A red line in negotiations for Hamas has been demands for the militant group to lay down its weapons — something it insisted would allow Israel to renege on any commitment to end the conflict.
For Hamada Alza'anoun, the desperate situation facing his family and his people prompted him to join the protests.
Picking through the rubble of his former home, destroyed by Israeli bombs, he said Hamas' elite benefited from the war.
"Even before the war, their actions were driven solely by the needs of their own supporters, while the rest of us were left without benefit — the only ones who gained were those aligned with them.
"As Palestinians, especially in Gaza, we are not against the resistance and we will never be against the resistance. However, during this war we stood against Hamas' policies."
Hamada said his house was not the only thing he had lost in the war.
Like so many other Palestinians, numerous members of his family have been killed.
He feared Hamas' approach to the war, and negotiations to bring about a ceasefire, meant the risk of losing his own life was growing by the hour.
"Regardless of conditions, we want the war to end.
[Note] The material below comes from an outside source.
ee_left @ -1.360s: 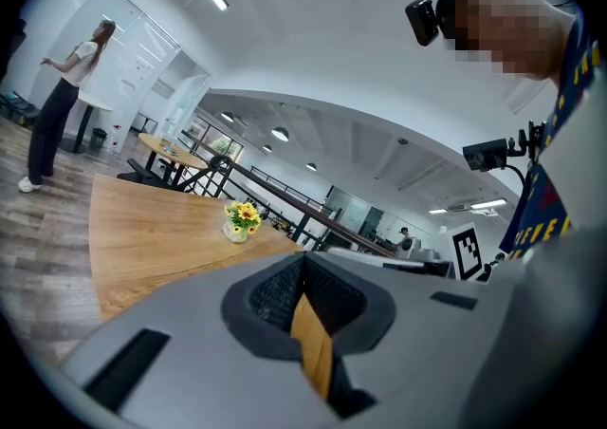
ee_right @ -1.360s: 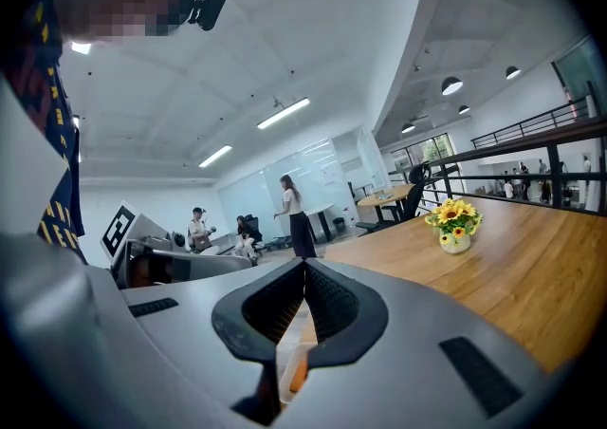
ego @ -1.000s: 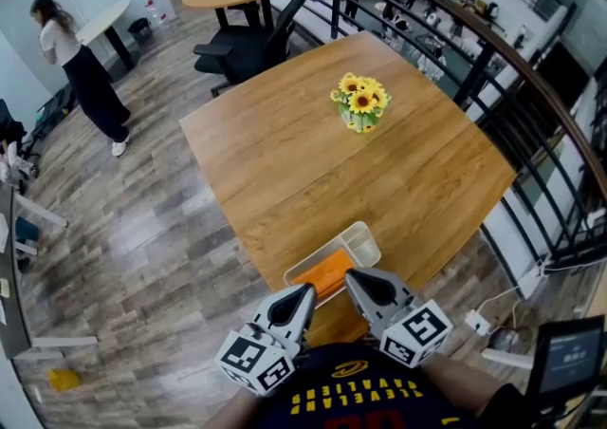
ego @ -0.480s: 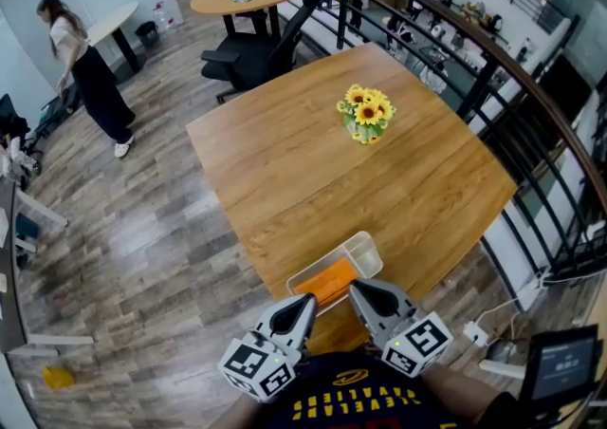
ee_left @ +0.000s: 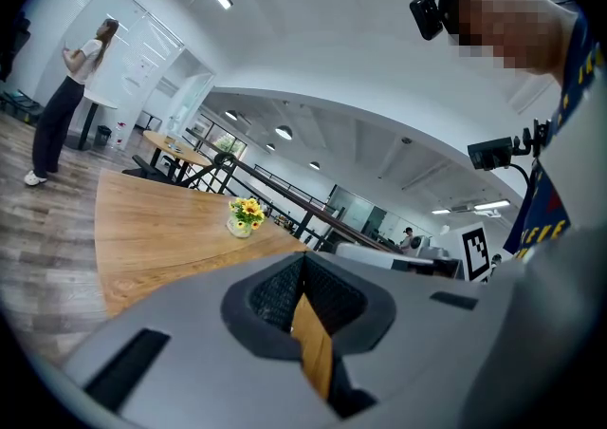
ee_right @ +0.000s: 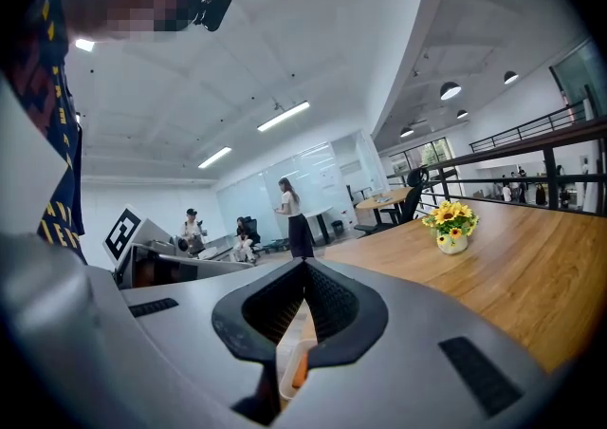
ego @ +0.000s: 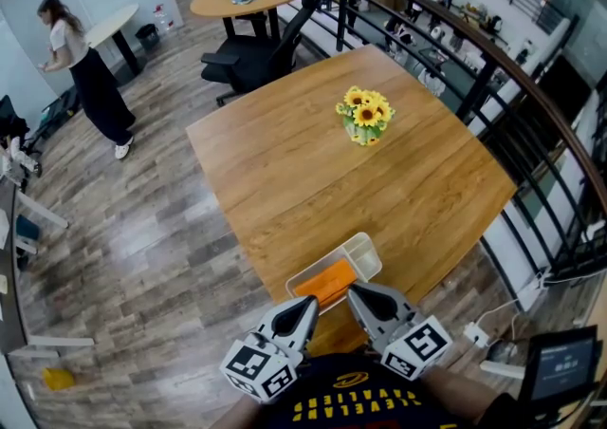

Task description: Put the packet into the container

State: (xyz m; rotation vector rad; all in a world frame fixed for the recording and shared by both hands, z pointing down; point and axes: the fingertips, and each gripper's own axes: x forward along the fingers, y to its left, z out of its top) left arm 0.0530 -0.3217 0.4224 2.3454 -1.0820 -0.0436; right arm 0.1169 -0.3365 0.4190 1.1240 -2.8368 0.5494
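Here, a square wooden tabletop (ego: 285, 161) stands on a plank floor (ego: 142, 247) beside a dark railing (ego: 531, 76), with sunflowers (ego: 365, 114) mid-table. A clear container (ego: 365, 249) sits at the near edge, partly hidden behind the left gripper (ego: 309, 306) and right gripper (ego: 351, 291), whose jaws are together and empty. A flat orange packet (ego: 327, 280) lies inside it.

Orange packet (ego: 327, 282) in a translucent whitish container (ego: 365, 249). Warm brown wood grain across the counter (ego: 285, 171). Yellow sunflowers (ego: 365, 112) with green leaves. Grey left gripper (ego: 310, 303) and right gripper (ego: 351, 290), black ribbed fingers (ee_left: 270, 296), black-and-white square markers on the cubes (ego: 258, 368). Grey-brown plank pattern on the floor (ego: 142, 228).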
Gaza people love life.
"We want life, we don't want death — as children, young men, we want to stay alive, we don't want to die."
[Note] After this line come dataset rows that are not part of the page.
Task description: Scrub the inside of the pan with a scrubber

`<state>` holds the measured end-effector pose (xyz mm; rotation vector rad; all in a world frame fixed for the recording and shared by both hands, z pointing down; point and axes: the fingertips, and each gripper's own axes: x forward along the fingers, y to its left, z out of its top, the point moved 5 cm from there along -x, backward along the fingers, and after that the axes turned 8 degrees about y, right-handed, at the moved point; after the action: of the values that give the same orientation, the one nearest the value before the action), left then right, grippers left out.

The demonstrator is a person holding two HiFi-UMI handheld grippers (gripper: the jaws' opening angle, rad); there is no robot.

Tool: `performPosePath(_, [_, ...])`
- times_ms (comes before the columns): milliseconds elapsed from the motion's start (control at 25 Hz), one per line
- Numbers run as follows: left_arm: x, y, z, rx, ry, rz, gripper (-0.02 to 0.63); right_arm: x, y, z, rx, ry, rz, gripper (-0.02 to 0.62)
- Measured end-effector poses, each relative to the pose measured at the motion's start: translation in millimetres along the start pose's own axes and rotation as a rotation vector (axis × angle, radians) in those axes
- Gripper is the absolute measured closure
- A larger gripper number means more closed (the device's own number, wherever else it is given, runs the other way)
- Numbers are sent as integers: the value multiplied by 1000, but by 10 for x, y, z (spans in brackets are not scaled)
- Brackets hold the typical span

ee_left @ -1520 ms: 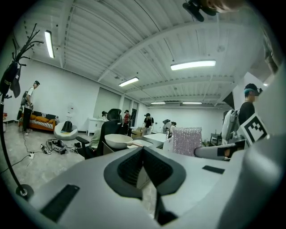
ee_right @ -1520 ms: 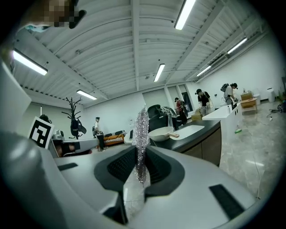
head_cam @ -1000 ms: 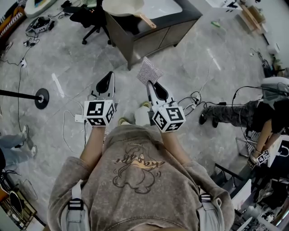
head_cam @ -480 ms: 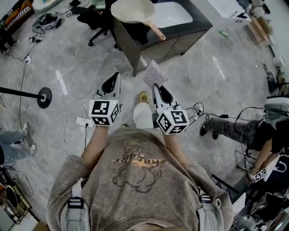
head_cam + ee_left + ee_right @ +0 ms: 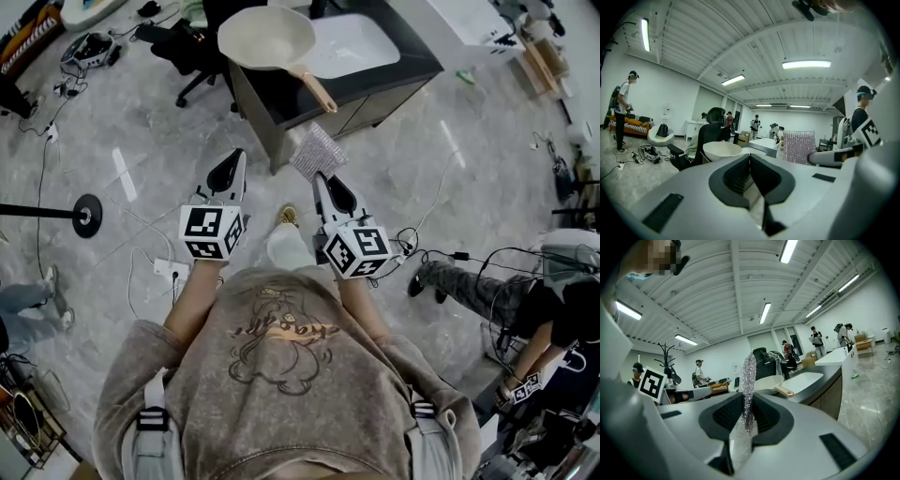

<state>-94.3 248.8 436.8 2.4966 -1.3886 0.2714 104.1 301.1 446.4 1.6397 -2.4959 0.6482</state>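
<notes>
While my right gripper [image 5: 319, 176] pinches the silvery square mesh scrubber [image 5: 315, 151] by its lower edge, the sheet rises past the pads with its long axis upright. Left gripper [image 5: 236, 159]: closed on nothing. Forearms: reaching forward side by side, grippers near level. Cream round pan [image 5: 266, 37]: on the dark counter [image 5: 281, 98] ahead, well apart from my fingers, with its tan handle [image 5: 317, 90] pointing toward me.

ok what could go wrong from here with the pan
The right hand-held gripper grips the scrubber only by its edge, so it may slip. The pan sits at the corner of the counter with the left hand-held gripper shut and empty; unsteadied, it could slide. Floor cables could trip the person.
</notes>
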Motion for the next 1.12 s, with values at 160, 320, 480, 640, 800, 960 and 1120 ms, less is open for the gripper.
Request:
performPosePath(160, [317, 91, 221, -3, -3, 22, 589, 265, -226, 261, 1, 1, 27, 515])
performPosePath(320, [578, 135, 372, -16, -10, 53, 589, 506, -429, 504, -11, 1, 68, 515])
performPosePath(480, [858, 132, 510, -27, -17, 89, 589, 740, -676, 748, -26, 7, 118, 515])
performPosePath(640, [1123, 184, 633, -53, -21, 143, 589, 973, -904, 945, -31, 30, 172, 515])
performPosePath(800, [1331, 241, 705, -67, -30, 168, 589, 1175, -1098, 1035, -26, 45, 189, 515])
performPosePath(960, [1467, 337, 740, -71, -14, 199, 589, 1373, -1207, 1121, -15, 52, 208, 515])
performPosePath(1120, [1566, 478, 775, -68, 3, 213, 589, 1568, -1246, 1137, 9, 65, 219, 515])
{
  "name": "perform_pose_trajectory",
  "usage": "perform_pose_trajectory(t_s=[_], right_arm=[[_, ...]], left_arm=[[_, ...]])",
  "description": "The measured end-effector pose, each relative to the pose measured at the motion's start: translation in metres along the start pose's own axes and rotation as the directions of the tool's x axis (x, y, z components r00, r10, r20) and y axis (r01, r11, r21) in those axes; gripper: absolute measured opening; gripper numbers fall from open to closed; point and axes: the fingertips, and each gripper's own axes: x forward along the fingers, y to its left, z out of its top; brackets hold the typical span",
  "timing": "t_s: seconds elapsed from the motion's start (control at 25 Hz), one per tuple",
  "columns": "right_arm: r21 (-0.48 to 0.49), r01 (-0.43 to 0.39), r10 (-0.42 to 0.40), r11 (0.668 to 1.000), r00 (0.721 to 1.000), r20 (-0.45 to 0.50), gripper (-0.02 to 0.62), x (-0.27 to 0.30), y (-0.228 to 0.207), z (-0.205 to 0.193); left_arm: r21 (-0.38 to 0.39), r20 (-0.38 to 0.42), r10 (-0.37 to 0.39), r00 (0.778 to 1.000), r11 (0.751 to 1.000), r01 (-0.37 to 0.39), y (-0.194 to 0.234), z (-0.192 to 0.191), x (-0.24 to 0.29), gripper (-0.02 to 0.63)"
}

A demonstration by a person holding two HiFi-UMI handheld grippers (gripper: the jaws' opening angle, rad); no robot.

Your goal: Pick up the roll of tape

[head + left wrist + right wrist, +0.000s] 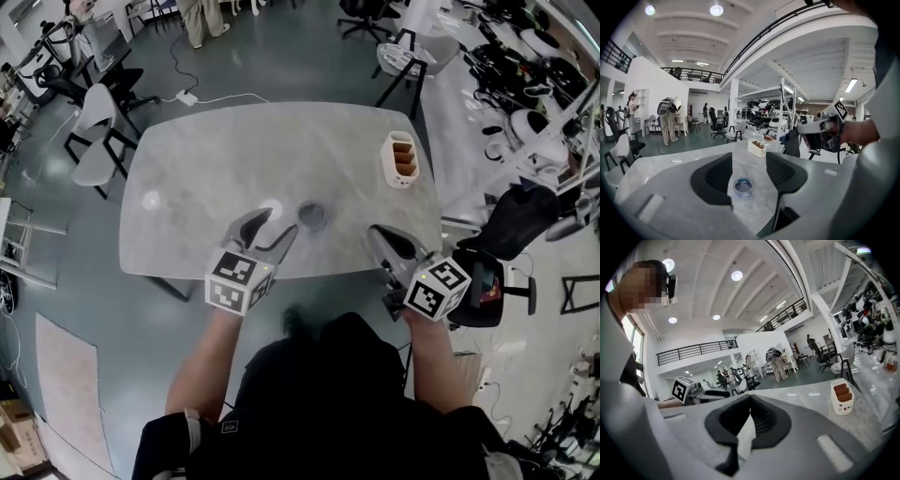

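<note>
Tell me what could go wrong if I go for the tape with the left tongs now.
1. The small blue-rimmed roll of tape lies flat on the smooth grey marbled tabletop; the open left tongs may nudge it and slide it away rather than grip.
2. The roll lies ahead of the tips, not between them; shutting now would likely catch nothing.
</note>
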Motion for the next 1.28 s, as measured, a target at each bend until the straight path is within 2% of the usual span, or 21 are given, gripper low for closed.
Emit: perform_pose_trajectory(t_s=[0.32,0.76,0.96,1.28], right_arm=[[-0.011,-0.034,0.033,0.999,0.999,-0.039,0.003,0.045,-0.027,0.002],[0.054,-0.086,0.09,0.995,0.993,-0.08,0.003,0.077,-0.085,0.004],[0.087,-0.086,0.093,0.992,0.991,-0.091,0.003,0.079,-0.105,-0.001],[0.119,-0.06,0.074,0.991,0.991,-0.11,0.002,0.077,-0.135,-0.013]], left_arm=[[-0.017,-0.038,-0.01,0.999,1.0,0.009,0.027,-0.013,0.033,0.235],[0.007,-0.176,-0.021,0.984,1.0,0.023,0.034,-0.039,0.107,0.238],[0.044,-0.259,-0.091,0.962,0.993,0.106,0.019,-0.062,0.14,0.244],[0.098,-0.403,-0.153,0.902,0.973,0.209,0.003,-0.109,0.178,0.244]])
In January, days before leaving office, then US Secretary of State Antony Blinken revealed an interesting aspect about the impact of the war on the Gazan population.
"We assess that Hamas has recruited almost as many new militants as it has lost," Mr Blinken said.
"That is a recipe for an enduring insurgency and perpetual war.
"We've long made the point to the Israeli government that Hamas cannot be defeated by a military campaign alone, that without a clear alternative, a post-conflict plan and a credible political horizon for the Palestinians, Hamas, or something just as abhorrent and dangerous, will grow back."
The future governance of Gaza remains a contentious issue.
Hamas has said it is prepared to hand power to others, while refusing to lay down its arms.
The Palestinian Authority (PA) in the West Bank wants to unify the two occupied territories under its leadership — something Israel has said should never happen.
One of the leading Palestinian opposition politicians said the PA would need significant reform if it was to ever take control of Gaza, and the leading Fatah party would need to allow change.
Last year the various Palestinian factions all signed a declaration in Beijing about the future governance of Gaza once the war ended.
"They told us that they are ready to accept a national consensus government, which would mainly consist of independents, but a government that would be respected and accepted by all Palestinian parties," Palestinian National Initiative leader Mustafa Barghouti told 7.30.
"We concluded that agreement, we signed it — Hamas signed it, Fatah signed it, everybody signed it."
Fatah leader Mahmoud Abbas has been president of the Palestinian Authority since 2005, and elections have not been held since.
He recently named a new vice-president, Hussein al-Sheikh — a move seen as appointing a successor.
Rival Mr Barghouti insisted that was not good enough to ensure the PA is seen as a legitimate government.
"I'm surprised sometimes when people think that appointing somebody in a certain position is reform," he said.
"This is not reform, the reform is really when we have the right to have free democratic elections."
Mr Barghouti argued the reason Fatah was reluctant to hold elections is because its power would be diluted, but said it must happen for the party to uphold its commitment to the Beijing declaration.
"I know the results, how will the results be — it will not be that Hamas will win majority, as some claim, but Fatah also will not get absolute majority," he said.
"It will be a pluralistic system.
"I think a pluralistic democratic system is the healthiest thing for Palestine. That's what you do in Australia, that's what people do in other countries. You rarely get a party that gets more than 50 per cent but you have coalitions.
"And I think that's also what we need in Palestine."